The emperor's new clothes
After the Louvre Pyramid and the British Museum Great Court, now the Capitoline Exedra. The wondrous gallery of art and sculpture housed in Michelangelo’s palazzo on the Capitoline Hill in Rome is the latest to snatch more display space by reclaiming some dead ground and to cover it with elegant, post-modern glass.
In this case, Italian architect Carlo Aymonino has transformed what was a garden between two parts of the building into a stunning combination of archaeological site and museum gallery.
It opened just a few months ago. Last Sunday afternoon, even the locals who wandered in seemed surprised at the new building and what they found in it.
Part of the surprise comes from the vast walls of rough stone blocks that loom on one side of the new gallery, some 20 feet or so in height. These turn out to be the foundations of the very first temple of Jupiter Capitolinus – built in the sixth century BC by the royal dynasty of the Tarquins (or so the story goes) and the most emblematic symbol of Rome throughout its pagan history.

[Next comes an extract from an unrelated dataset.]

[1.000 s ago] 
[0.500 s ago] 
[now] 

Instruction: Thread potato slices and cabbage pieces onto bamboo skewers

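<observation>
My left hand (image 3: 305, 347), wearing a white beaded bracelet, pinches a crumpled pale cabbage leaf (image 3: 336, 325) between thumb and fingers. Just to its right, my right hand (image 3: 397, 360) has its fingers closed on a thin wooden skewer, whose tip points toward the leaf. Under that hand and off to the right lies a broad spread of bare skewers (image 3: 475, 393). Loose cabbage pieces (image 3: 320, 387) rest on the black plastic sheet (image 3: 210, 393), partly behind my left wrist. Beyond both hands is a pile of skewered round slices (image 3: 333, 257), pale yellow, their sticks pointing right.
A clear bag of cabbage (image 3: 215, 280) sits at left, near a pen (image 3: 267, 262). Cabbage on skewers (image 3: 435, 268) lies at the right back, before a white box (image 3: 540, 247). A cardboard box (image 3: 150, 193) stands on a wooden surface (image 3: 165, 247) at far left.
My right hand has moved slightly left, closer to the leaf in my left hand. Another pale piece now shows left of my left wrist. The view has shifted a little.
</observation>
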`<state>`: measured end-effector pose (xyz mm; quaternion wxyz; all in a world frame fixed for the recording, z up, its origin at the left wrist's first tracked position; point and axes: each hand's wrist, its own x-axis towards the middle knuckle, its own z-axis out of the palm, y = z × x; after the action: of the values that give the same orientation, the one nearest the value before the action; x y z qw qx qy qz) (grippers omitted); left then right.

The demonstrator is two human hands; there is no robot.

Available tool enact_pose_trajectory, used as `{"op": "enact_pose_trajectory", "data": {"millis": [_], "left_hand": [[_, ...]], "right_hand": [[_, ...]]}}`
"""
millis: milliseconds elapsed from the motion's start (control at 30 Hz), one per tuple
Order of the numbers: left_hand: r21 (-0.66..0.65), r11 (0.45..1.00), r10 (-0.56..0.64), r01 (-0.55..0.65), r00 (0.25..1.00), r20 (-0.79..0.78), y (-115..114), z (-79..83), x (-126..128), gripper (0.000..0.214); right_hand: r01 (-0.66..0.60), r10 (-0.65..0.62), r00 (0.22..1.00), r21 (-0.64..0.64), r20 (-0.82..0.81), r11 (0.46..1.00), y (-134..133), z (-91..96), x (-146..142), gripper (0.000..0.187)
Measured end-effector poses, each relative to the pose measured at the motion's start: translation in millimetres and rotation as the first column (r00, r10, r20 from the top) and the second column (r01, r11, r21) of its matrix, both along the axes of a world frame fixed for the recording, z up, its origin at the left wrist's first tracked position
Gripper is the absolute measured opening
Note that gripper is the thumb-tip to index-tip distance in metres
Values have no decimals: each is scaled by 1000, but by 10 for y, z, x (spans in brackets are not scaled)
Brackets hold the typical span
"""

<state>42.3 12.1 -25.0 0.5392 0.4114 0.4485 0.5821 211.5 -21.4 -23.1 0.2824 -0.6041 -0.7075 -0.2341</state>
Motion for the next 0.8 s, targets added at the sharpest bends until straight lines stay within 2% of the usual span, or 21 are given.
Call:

The remains on show were uncovered in the process of clearing the ground for the new extension, and they’ve ended up cleverly incorporated into the design. Until now it has been hard to see more than a few unimpressive fragments of this greatest of all Roman temples. At last we can get some sense of it. Originally some 60 by 50 metres, it’s a temple which speaks dramatically to the power of Rome – even in its very earliest days, when it was still just a small village on the Tiber.
The friends who persuaded me to go and take a look compared the impact to seeing the pyramids for the first time. A bit of an exaggeration, but not much of one.
But the intended star of the new show is not a wall, but the famous bronze statue of the emperor Marcus Aurelius on horseback. We have no idea where this originally stood in the ancient city. But by the tenth century it had fetched up at the Lateran church – then to be moved to the Capitoline where it became the centrepiece of Michelangelo’s new piazza.
By the late 1970s it was rather the worse for wear. It was suffering, as the English information panels in the new gallery explain, from “an alarming static problem due to some fissures in the legs” (in other words, it was about to collapse). So it was conserved, judged to be too fragile to be in the open air and lodged first in some sheltered housing off a downstairs courtyard of the museum. Now it’s come to this wonderful permanent new stable – the curved “exedra” shape carefully echoing the pavement of Michelangelo’s piazza outside.
It looks so good here -- with all that gilding said (believe it if you will) to have been applied by Michelangelo himself – that you can only wish that it could go back in the piazza where it used to belong. And boot out the nasty chocolate brown replica that now does duty in its place.
Of course, there are problems with the new gallery. Frankly it is a rather extravagant place to display just one sculpture (the couple of other pieces on show are completely dwarfed by it and don’t even get given a label). The English information panels are written, as my quote hints, in a scarcely comprehensible form of pidgin (why on earth don’t Italian museums get a native speaker to check their translations?) And smart as it is, it doesn’t quite match the architectural excitement of the Museum’s own overspill depot a few miles away in a converted power-station down the Via Ostiense, past the Piramide metro station. (That is one of the most extraordinary museum spaces of any that I know, certainly capping the Musée d’Orsay for a briliantly reused industrial space – and woefully under-sold in all tourist literature.)
But those quibbles apart, even old hands at the Capitoline Museum should try to take a look at the new exedra, and prepare – like the locals -- to be surprised.